### WHAT YOU HAVE TO DO
From the line that contains "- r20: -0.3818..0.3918" to the last line of the data, every line is to be transcribed exactly; no other line is to be included.

-- COLLECTED MATERIAL follows --

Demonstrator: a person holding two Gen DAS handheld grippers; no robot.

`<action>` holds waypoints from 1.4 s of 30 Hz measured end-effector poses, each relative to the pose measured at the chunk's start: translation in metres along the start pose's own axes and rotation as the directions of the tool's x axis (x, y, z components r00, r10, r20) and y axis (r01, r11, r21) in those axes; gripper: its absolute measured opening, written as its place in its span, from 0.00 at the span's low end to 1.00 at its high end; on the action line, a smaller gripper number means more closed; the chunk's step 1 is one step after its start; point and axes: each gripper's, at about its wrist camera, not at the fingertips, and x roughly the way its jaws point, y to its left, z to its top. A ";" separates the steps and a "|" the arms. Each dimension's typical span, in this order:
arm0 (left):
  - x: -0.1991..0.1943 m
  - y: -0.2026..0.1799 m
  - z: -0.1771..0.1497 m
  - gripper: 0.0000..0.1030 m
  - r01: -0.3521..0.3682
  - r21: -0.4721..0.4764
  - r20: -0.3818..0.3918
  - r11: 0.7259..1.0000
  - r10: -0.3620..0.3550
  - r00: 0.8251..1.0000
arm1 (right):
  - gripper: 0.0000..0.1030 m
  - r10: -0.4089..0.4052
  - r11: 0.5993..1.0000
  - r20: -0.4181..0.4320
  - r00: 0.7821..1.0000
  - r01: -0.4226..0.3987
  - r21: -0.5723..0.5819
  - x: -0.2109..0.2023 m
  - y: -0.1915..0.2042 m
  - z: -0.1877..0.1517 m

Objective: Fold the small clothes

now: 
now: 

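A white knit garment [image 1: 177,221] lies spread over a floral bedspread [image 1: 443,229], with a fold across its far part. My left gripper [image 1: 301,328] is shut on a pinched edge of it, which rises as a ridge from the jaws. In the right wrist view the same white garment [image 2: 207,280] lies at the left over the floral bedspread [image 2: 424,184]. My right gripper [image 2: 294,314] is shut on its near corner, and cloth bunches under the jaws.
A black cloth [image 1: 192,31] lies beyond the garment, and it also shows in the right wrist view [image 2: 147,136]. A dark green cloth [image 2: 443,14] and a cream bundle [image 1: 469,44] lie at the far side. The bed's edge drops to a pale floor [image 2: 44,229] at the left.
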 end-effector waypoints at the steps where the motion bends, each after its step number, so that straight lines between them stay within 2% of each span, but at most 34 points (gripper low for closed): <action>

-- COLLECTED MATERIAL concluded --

### RESULT OF THIS EXERCISE
  - r20: -0.3818..0.3918
  - r11: 0.7259..1.0000
  - r10: -0.3620..0.3550
  - r00: 0.8251..1.0000
arm1 (right):
  - gripper: 0.0000..0.1030 m
  - r10: -0.4089..0.4052
  - r11: 0.5993..1.0000
  - r20: -0.4181..0.4320
  - r00: 0.7821..1.0000
  - r01: -0.4226..0.3987
  - r21: -0.5723..0.5819
  - x: -0.2109..0.2023 m
  - y: -0.1915..0.2042 m
  - z: -0.1877..0.1517 m

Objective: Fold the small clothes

now: 
now: 

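A white knit garment [image 1: 177,221] lies spread over a floral bedspread [image 1: 443,229], with a fold across its far part. My left gripper [image 1: 301,328] is shut on a pinched edge of it, which rises as a ridge from the jaws. In the right wrist view the same white garment [image 2: 207,280] lies at the left over the floral bedspread [image 2: 424,184]. My right gripper [image 2: 294,314] is shut on its near corner, and cloth bunches under the jaws.
A black cloth [image 1: 192,31] lies beyond the garment, and it also shows in the right wrist view [image 2: 147,136]. A dark green cloth [image 2: 443,14] and a cream bundle [image 1: 469,44] lie at the far side. The bed's edge drops to a pale floor [image 2: 44,229] at the left.
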 end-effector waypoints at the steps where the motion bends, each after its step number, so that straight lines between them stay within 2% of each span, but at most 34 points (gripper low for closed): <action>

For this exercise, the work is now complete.